# [Your instructions]
Please write the listing below out again exactly, leaving every picture behind.

# [Information provided]

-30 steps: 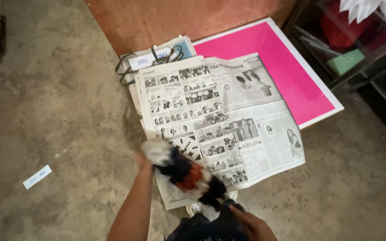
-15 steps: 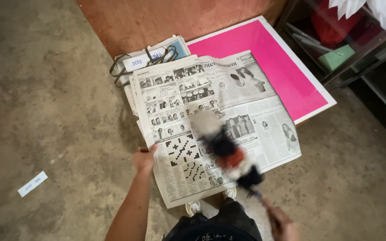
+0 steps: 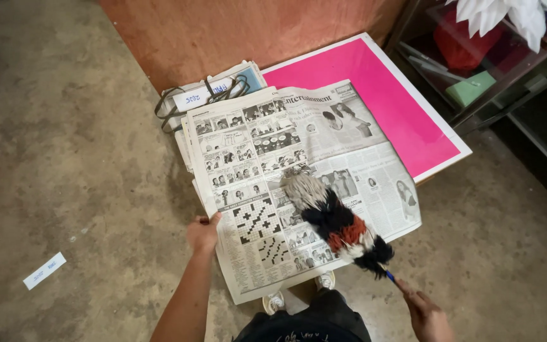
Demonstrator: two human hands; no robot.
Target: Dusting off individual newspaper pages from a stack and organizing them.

# [Completed exercise]
-30 steps: 
-15 steps: 
+0 steps: 
Demonstrator: two human hands; no robot.
Target: Dusting off individual newspaper pages from a stack and organizing them.

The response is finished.